- _INSTRUCTIONS FOR THE TASK_:
Nothing outside the range is wanted. Repeat exactly the lines below from the one with "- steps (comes" through the one with "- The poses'".

- _SOURCE DATA_:

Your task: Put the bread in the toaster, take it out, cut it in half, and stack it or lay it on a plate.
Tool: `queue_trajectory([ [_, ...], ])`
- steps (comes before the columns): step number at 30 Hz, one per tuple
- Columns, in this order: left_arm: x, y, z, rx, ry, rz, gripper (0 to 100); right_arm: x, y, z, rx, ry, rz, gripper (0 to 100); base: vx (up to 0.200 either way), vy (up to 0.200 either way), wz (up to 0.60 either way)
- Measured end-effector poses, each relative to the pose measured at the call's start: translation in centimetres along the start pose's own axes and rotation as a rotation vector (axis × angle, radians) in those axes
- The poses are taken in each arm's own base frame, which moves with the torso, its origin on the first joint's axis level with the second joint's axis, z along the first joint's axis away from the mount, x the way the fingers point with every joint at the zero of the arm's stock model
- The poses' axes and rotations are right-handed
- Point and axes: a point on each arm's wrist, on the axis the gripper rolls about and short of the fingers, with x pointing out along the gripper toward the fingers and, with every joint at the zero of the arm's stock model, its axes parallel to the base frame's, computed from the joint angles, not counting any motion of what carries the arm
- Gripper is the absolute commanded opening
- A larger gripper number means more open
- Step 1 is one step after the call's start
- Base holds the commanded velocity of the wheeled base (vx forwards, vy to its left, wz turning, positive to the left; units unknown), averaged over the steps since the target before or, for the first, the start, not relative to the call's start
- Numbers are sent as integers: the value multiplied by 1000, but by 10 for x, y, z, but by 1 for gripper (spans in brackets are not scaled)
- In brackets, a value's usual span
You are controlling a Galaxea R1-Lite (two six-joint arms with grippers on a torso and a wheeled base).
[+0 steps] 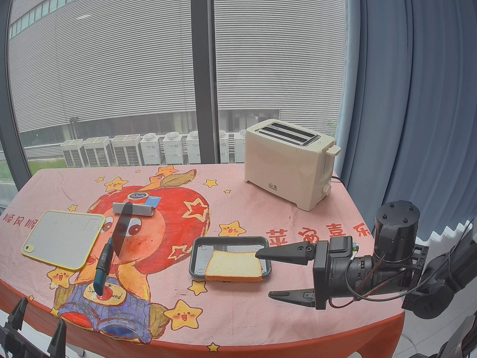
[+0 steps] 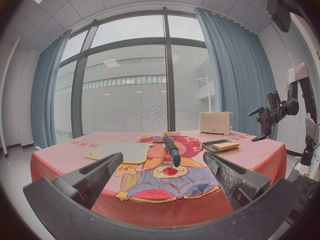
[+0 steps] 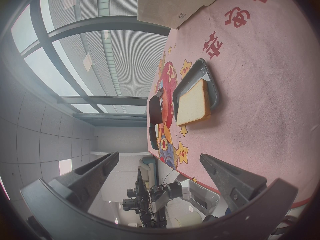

- _YOUR SOLUTION_:
- steps (comes before the columns): step number at 30 Hz, one per tuple
- Columns, in this order: left_arm: x, y, z, rx, ry, rz, gripper (0 to 100); right_arm: x, y, z, rx, ry, rz, gripper (0 to 100); base: vx (up to 0.200 either way), vy (up to 0.200 either way), wz (up to 0.60 either way)
- Measured end-effector poses, each relative to the pose measured at the call's start: translation in centimetres along the start pose's own axes and rotation as a rotation vector (axis × angle, radians) in those axes
- The poses are taken in each arm's own base frame, which moves with the torso, its origin on the first joint's axis level with the second joint's axis, z along the first joint's axis away from the mount, x the way the fingers point with every joint at the zero of the arm's stock model
- The poses' axes and rotations are right-handed

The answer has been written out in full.